Purchases approved included a traffic detection camera from TAPCO (not to exceed $27,340); Craftco asphalt-rubber and mastic products plus rental trailer from Sherwin Industries (not to exceed $55,861.65); center- and edge-line striping services from Washington County (not to exceed $62,000); two Bobcat ZT 7000 zero-turn mowers (not to exceed $31,337.24); a JLG2632ES scissors lift from Yes Equipment Services ($21,647.80); a three-year HVAC preventive-maintenance agreement with Martin Peterson Company (total not to exceed $38,260); and a Trimble R5 GNSS unit from Seiler Geospatial ($18,291.44).
Staff noted a few items were effectively sole-source in the region: TAPCO is the local representative for the new detection system chosen after Iteris discontinued support; Sherwin Industries is the regional supplier of Craftco products. Committee members questioned whether alternatives were explored and asked for price comparisons; staff said they had sought other vendors where feasible and cited long-standing local service relationships and practical maintenance considerations.
The committee also advanced a water-supply service area plan that staff prepared to meet a DNR requirement; staff said under aggressive growth projections the village would approach roughly 98% of its supply near the end of the planning window and that options such as using existing well 12 or agreements with neighboring systems were included in the plan. The committee voted to send the plan to the Village Board for public hearing.
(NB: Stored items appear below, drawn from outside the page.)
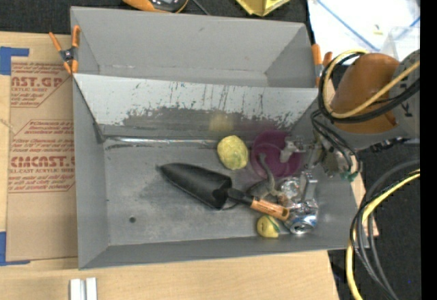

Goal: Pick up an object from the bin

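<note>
Reaching from the right, my gripper (pixel 301 214) sits low beside the orange handle (pixel 270 208) of the black scoop (pixel 198 183); clenched or released, I cannot tell.

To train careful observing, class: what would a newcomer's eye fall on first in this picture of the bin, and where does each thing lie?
The black scoop stands out first. It lies across the middle of the grey bin, its orange handle pointing right toward the tool in the lower right corner. Behind it, near the back wall, sit a yellow-green ball and, to its right, a purple cup-like thing.
</note>
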`<state>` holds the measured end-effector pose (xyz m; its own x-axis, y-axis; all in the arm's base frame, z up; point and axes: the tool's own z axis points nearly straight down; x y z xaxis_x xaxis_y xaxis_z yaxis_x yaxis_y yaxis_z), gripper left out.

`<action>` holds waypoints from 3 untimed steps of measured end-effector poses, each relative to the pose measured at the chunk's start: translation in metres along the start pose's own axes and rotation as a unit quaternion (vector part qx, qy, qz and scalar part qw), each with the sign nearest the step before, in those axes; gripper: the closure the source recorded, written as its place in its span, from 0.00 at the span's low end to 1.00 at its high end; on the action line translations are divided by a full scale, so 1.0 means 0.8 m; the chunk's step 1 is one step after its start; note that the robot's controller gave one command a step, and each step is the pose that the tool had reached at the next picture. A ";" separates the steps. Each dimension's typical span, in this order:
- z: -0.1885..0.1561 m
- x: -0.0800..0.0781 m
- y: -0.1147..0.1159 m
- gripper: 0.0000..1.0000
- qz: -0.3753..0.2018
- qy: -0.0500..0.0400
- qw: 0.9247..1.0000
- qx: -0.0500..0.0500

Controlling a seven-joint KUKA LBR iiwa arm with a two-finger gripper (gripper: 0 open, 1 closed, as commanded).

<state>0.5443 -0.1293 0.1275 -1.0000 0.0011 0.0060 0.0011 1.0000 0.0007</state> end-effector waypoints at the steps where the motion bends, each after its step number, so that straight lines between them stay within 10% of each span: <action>1: -0.005 -0.003 0.000 0.00 -0.001 -0.004 1.000 0.001; 2: 0.071 -0.053 0.023 0.00 0.150 -0.004 0.989 0.000; 3: 0.024 -0.035 0.023 0.00 0.170 -0.006 0.985 0.000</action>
<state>0.5722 -0.1110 0.1083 -0.9415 0.3369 -0.0063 0.3369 0.9415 0.0010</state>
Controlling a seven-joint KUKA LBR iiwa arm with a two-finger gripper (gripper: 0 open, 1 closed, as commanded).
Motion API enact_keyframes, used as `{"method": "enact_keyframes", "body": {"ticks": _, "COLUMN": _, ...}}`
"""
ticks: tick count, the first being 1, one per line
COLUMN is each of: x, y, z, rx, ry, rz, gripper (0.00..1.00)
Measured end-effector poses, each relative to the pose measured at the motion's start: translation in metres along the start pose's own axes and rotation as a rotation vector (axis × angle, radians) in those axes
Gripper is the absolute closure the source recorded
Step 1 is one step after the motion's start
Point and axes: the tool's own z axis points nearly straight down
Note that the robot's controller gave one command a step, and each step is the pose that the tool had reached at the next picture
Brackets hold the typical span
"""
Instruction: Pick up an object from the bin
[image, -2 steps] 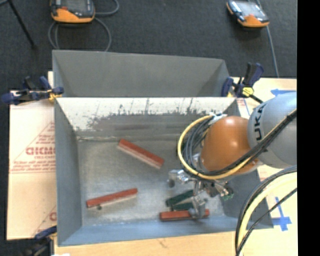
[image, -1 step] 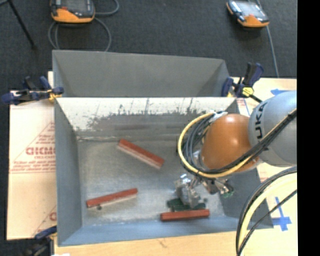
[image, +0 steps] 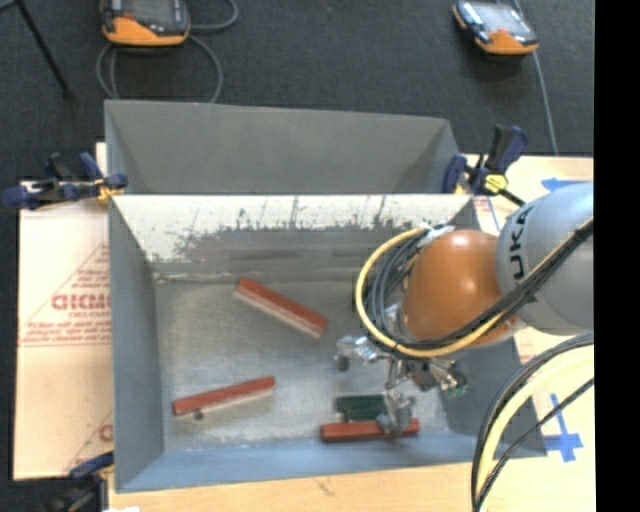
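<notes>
My gripper (image: 400, 412) hangs low at the bin's front right, below the orange cover, its fingertips down at the right end of a red-brown flat bar (image: 352, 432) that lies along the front wall. A small dark green block (image: 358, 407) sits just left of the fingertips, touching the bar's upper side. Whether the fingers grip the bar cannot be made out.
A second red-brown bar (image: 223, 395) lies at the front left of the bin floor. A third, with a pale edge, (image: 281, 306) rests slanted in the middle, nearer the back. The arm and its cables cover the bin's right side.
</notes>
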Motion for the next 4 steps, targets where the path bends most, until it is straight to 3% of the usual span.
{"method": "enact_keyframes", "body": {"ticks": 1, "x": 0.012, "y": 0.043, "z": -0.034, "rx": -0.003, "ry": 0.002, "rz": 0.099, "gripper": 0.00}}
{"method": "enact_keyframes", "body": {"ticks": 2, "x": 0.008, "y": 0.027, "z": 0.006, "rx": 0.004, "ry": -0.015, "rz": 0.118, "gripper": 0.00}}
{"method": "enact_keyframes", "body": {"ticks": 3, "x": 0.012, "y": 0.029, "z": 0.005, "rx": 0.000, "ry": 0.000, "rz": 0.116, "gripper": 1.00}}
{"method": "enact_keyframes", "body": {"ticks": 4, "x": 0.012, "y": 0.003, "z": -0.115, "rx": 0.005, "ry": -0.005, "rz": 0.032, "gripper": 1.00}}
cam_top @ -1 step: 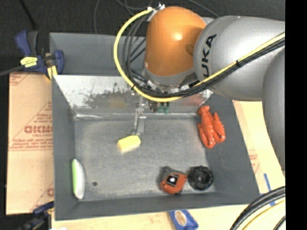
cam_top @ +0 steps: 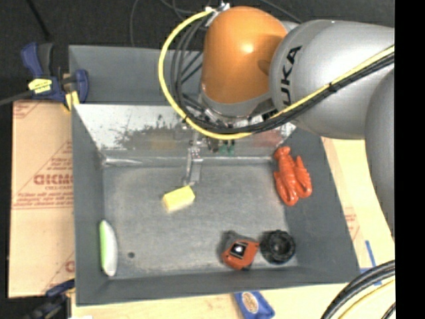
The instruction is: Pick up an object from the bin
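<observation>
Hanging over the middle of the bin (cam_top: 139, 231): my gripper (cam_top: 193, 167), tip right at the far edge of one yellow block (cam_top: 178, 199); wide or narrow, I cannot tell. Farther off, by the front wall: one orange-and-black gadget (cam_top: 238, 252), one black round knob (cam_top: 277, 246) just beside it. Right side: one red toy (cam_top: 292, 176). Front left corner: one pale green oblong (cam_top: 107, 247).

In the bin (cam_top: 86, 178), a block (cam_top: 178, 199) lies near the middle, the gripper (cam_top: 193, 168) just behind it. A lobster toy (cam_top: 292, 175) lies by the right wall. A tape measure (cam_top: 238, 252) and knob (cam_top: 277, 246) sit side by side at front right. A tube (cam_top: 107, 247) lies front left.
</observation>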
Regarding salt procurement, staff sought permission to enter the statewide purchasing program administered through WisDOT (and the state cooperative) to secure the 2027 salt order; staff said the state contract's buying power produces better pricing and the committee authorized staff to participate. Staff also noted the village is beginning a brine program and that state contract rock salt is not the same product used in brine operations.
Votes at a glance: each purchase and contract listed above was approved by voice vote, typically unanimous. The water-supply plan was advanced for a Village Board public hearing; the salt purchase authorization was approved.